▸ Given information:
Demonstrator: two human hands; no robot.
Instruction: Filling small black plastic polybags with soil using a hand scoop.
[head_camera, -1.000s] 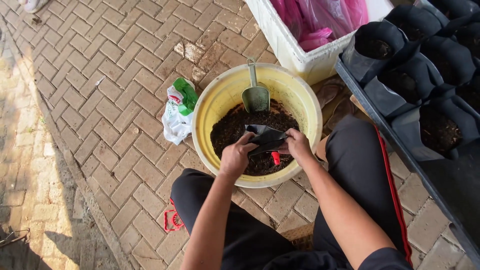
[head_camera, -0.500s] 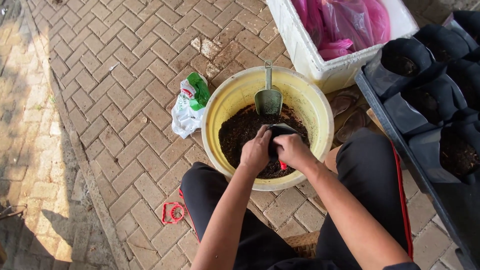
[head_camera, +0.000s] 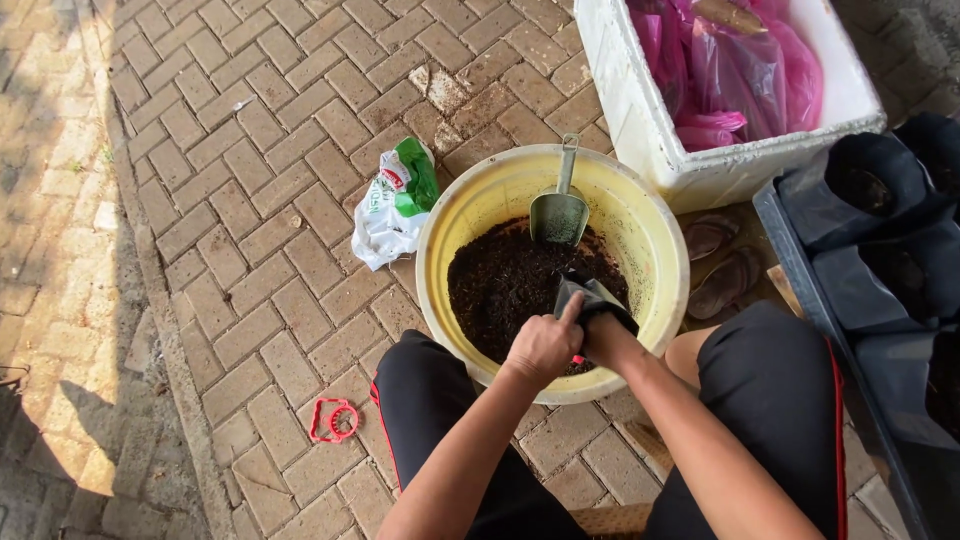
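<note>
A yellow basin (head_camera: 650, 230) holds dark soil (head_camera: 500, 285), with a metal scoop (head_camera: 559, 212) standing in the soil at the far side. Over the near part of the basin, my left hand (head_camera: 543, 345) and my right hand (head_camera: 607, 338) both grip a small black plastic grow bag (head_camera: 590, 297). The left hand pinches the bag's left edge with the thumb up; the right hand is partly tucked under the bag's dark plastic. Something small and red shows just below my hands.
A white foam box (head_camera: 640, 120) with pink plastic bags (head_camera: 730, 65) stands behind the basin. Black grow bags (head_camera: 870, 190) sit in a dark tray on the right. A white-and-green packet (head_camera: 395, 200) and a red ring (head_camera: 333, 420) lie on the brick paving. Brown sandals (head_camera: 725, 265) lie beside the basin.
My hands have closed together on the black bag and drawn it toward the near rim. The view has shifted so the basin sits more to the centre-right.
</note>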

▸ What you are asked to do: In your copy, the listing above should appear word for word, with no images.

▸ Output of the task:
Demonstrator: two human hands; no robot.
Instruction: Filling small black plastic polybags with soil using a hand scoop.
[head_camera, -1.000s] 
[head_camera, -0.500s] 
[head_camera, +0.000s] 
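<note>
A yellow basin (head_camera: 650, 230) holds dark soil (head_camera: 500, 285), with a metal scoop (head_camera: 559, 212) standing in the soil at the far side. Over the near part of the basin, my left hand (head_camera: 543, 345) and my right hand (head_camera: 607, 338) both grip a small black plastic grow bag (head_camera: 590, 297). The left hand pinches the bag's left edge with the thumb up; the right hand is partly tucked under the bag's dark plastic. Something small and red shows just below my hands.
A white foam box (head_camera: 640, 120) with pink plastic bags (head_camera: 730, 65) stands behind the basin. Black grow bags (head_camera: 870, 190) sit in a dark tray on the right. A white-and-green packet (head_camera: 395, 200) and a red ring (head_camera: 333, 420) lie on the brick paving. Brown sandals (head_camera: 725, 265) lie beside the basin.
My hands have closed together on the black bag and drawn it toward the near rim. The view has shifted so the basin sits more to the centre-right.
</note>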

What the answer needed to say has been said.